The draft statement also highlights Chinese cooperation on maritime connectivity, science and technology, as well as search and rescue, disaster management and navigation safety.

“We noted with satisfaction the commitment made to fully operationalize the Asean-China Cooperation Fund,” the draft reads. “Asean also reaffirmed the importance of maintaining peace, stability and maritime security in the region.
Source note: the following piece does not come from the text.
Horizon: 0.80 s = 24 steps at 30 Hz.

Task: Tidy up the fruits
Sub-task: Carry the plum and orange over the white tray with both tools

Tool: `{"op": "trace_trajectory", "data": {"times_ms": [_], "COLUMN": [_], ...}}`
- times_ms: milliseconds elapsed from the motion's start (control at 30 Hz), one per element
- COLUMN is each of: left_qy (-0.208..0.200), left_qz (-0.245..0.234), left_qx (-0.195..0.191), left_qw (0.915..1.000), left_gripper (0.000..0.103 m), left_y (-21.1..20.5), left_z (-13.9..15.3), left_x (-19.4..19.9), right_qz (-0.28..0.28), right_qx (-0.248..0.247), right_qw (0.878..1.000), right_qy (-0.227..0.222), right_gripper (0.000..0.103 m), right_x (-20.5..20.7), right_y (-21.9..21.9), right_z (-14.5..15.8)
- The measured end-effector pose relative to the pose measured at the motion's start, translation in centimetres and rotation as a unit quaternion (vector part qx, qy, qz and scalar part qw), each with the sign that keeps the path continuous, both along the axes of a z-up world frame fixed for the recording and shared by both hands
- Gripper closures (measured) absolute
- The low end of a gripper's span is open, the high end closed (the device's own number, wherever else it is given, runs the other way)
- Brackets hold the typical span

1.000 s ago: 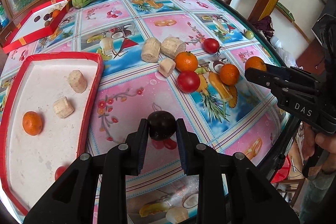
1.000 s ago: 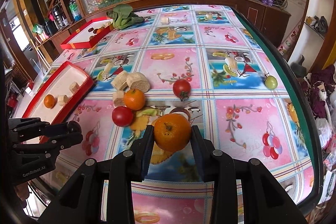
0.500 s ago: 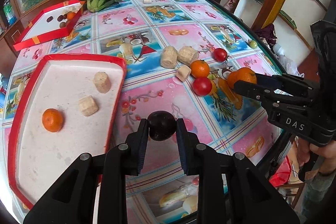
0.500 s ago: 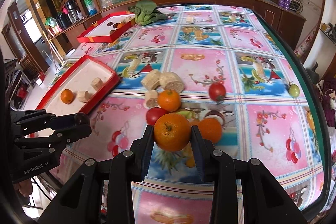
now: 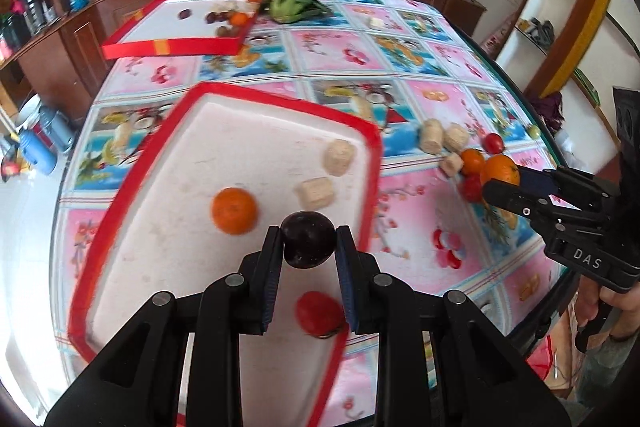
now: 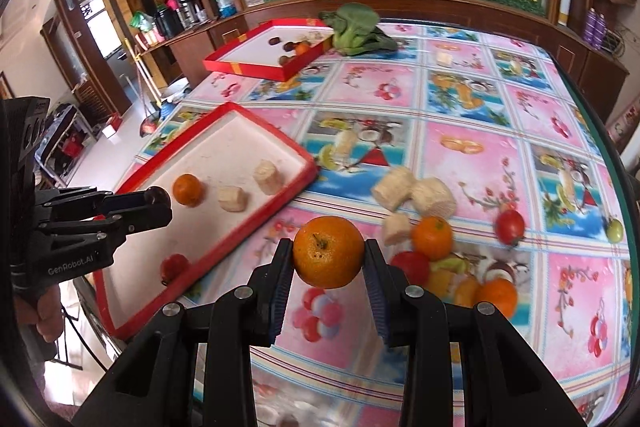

We further stressed the importance of the Declaration on the Conduct of Parties in the South China Sea, the Joint Statement of the 15th Asean-China Summit on the 10th Anniversary of the DOC in 2012 and the adoption of the Guidelines for the Implementation of the DOC in 2011.”

“In this regard, we reaffirmed our commitment to continue to fully and effectively implement the DOC, to build trust and confidence in order to enhance maritime security, and encourage the concerned parties to resolve their disputes by peaceful means, in accordance with the universally recognized principles of international law, including the 1982 United Nations Convention on the Law of the Sea, without resorting to the threat or use of force, while exercising self-restraint in the conduct of activities that would complicate or escalate disputes and affect peace and stability,” the draft says.

Meanwhile, Myanmar will also welcome US involvement in issues like counter-terrorism, climate change and the nonproliferation of nuclear weapons.

It will nod to other programs, “particularly in the areas of environment protection and sustainable water management, health, education, agriculture and food security, energy security and connectivity,” the US-Asean draft statement says. “We are satisfied with the active role of the US in promoting sub-regional cooperation through the Lower Mekong Initiative, particularly in the areas of environment protection and sustainable water management, health, education, agriculture and food security, energy security and connectivity.”